真名の本音
彼が二人に近づくと、真名は金髪の青年の後ろに隠れてしまった。彼はそこで立ち止まり、青年の顔をみつめた。青年は先程の薄ら笑いを消して、彼を睨みつけている。彼はそれに少したじろいだが、一歩ずつ二人に近づいていった。
「真名、帰ってきてくれないか。お父さんが悪かったよ。いや、何か悪いところがあれば言ってくれ。真名がいないと家は崩壊するんだ」
「オッサン、真名は帰らないよ。俺が面倒みるんだ。親なんて信用してないんだよ真名は。自分らの勝手に子供を育てやがって。子供を舐めるんじゃねえぞ」
青年が威嚇するように暴言を彼に吐いてきた。彼は歯を食いしばり、つとめて大人の対応しようとした。
「君には関係ない話だ。ちょっと黙っていてくれないか。」
「なに!オッサン、一発痛い目に合わせてやろうか」
息巻いた青年は、彼にすごい勢いで向かっていく。背後からみていた真名がそれを止めに入った。

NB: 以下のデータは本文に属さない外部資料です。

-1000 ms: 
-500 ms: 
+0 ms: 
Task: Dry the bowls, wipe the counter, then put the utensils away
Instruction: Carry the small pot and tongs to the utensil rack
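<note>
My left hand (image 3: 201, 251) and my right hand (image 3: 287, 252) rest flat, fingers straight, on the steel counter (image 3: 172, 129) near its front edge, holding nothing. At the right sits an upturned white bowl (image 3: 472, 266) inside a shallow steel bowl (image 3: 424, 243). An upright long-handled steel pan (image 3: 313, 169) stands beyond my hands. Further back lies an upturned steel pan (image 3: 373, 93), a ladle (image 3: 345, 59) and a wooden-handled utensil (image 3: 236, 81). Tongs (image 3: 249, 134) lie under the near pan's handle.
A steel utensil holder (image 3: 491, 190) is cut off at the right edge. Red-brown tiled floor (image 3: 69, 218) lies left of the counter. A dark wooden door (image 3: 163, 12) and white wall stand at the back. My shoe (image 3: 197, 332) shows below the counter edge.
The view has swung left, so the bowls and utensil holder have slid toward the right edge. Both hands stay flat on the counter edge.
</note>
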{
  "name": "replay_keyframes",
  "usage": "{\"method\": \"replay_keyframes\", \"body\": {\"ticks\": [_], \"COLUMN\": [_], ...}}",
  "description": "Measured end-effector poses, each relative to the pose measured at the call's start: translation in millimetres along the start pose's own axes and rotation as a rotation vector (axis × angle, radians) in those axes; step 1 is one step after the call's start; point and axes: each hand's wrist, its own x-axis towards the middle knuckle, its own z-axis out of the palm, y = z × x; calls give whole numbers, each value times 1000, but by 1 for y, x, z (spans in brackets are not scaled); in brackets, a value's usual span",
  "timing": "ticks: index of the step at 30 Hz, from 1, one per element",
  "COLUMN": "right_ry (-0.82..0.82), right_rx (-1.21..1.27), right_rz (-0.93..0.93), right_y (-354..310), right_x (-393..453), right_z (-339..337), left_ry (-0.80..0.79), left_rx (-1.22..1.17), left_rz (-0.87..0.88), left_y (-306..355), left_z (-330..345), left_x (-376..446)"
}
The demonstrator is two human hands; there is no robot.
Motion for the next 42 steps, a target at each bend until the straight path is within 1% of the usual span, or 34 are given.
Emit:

「やめて!お父さん、私帰りたくないの。家にいると息が詰まる。生きてる感じがしないの。檻に閉じ込められた動物みたいに思えるのよ」
彼は青年の動きに身構えたあとで、真名の言葉を真摯に受け止めた。しばらく黙っていた彼は、先程の清子の謝罪を思い出した。それを真名に伝えれば分かってくれるんじゃないかと思った。三人の視線は絡み合い、夜の静けさが不気味な性格をあらわにしていた。